- How to complete this task
Restate the whole listing exactly, leaving nothing out.

- Supplied material
=====

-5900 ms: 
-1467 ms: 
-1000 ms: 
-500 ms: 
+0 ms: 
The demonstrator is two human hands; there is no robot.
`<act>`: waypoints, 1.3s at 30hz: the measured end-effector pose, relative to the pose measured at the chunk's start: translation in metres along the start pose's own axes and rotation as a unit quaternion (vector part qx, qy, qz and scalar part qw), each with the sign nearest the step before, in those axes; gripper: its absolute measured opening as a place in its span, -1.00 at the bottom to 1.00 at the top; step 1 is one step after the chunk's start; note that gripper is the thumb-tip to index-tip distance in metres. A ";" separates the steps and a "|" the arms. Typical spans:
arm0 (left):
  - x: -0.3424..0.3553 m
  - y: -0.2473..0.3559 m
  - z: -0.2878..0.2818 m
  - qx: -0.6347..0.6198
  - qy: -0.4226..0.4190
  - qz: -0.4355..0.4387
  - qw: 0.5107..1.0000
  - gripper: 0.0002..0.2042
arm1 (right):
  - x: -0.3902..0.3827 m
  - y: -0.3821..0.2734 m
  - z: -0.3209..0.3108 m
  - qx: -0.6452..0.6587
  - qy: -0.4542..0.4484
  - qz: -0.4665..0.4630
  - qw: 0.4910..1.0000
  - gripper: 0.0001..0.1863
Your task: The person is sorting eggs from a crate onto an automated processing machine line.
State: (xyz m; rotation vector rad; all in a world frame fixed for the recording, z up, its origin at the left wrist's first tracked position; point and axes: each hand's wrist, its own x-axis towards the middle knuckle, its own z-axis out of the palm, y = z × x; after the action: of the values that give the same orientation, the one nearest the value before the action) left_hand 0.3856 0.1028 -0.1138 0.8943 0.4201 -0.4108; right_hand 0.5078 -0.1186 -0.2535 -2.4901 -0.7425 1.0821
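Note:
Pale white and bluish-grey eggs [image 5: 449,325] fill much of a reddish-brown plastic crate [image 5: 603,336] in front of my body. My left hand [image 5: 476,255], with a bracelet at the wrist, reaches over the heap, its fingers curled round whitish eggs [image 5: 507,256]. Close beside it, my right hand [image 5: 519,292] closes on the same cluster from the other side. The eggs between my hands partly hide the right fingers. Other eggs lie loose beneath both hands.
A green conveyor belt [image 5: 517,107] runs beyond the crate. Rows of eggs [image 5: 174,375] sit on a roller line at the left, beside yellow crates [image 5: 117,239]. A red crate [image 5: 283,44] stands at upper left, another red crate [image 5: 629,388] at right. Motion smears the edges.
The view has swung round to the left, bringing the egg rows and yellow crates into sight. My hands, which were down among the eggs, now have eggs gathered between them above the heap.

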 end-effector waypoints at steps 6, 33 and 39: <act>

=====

- Response
-5900 ms: 
-1467 ms: 
-1000 ms: 
-500 ms: 
+0 ms: 
The demonstrator is two human hands; there is no robot.
`<act>`: waypoints, 1.3s at 30hz: the measured end-effector pose, relative to the pose measured at the chunk's start: translation in metres along the start pose's own axes and rotation as a unit quaternion (vector part qx, qy, qz and scalar part qw), each with the sign nearest the step before, in those axes; gripper: its absolute measured opening as a place in its span, -1.00 at the bottom to 1.00 at the top; step 1 is one step after the chunk's start; note that gripper is the thumb-tip to index-tip distance in metres. A ";" separates the steps and a "|" the arms. Typical spans:
arm0 (left):
  - x: -0.3424..0.3553 m
  - y: -0.2473..0.3559 m
  - z: -0.2878..0.2818 m
  - qx: -0.6347..0.6198
  - qy: -0.4226..0.4190
  - qz: -0.4355..0.4387
  - qw: 0.5107..1.0000
  - gripper: 0.0002..0.2042
arm1 (right):
  - x: -0.3902..0.3827 m
  - y: -0.3821..0.2734 m
  - z: -0.3209..0.3108 m
  - qx: -0.6452..0.6587
  - qy: -0.4542..0.4484
  - qz: -0.4665..0.4630
  - qw: 0.4910..1.0000
  - gripper: 0.0001..0.1863
Your task: The person is sorting eggs from a crate onto an automated processing machine line.
State: (xyz m; rotation vector rad; all in a world frame fixed for the recording, z up, its origin at the left wrist's first tracked position; point and axes: each hand's wrist, its own x-axis towards the middle knuckle, its own z-axis out of the palm, y = z × x; after the action: of the values that give the same orientation, the one nearest the value before the action) left_hand 0.3856 0.1028 -0.1138 0.8943 0.4201 -0.4108; right_hand 0.5078 -0.1186 -0.2535 -2.4901 -0.7425 1.0821
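Note:
Pale white and bluish-grey eggs [image 5: 449,325] fill much of a reddish-brown plastic crate [image 5: 603,336] in front of my body. My left hand [image 5: 476,255], with a bracelet at the wrist, reaches over the heap, its fingers curled round whitish eggs [image 5: 507,256]. Close beside it, my right hand [image 5: 519,292] closes on the same cluster from the other side. The eggs between my hands partly hide the right fingers. Other eggs lie loose beneath both hands.
A green conveyor belt [image 5: 517,107] runs beyond the crate. Rows of eggs [image 5: 174,375] sit on a roller line at the left, beside yellow crates [image 5: 117,239]. A red crate [image 5: 283,44] stands at upper left, another red crate [image 5: 629,388] at right. Motion smears the edges.
The view has swung round to the left, bringing the egg rows and yellow crates into sight. My hands, which were down among the eggs, now have eggs gathered between them above the heap.
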
 end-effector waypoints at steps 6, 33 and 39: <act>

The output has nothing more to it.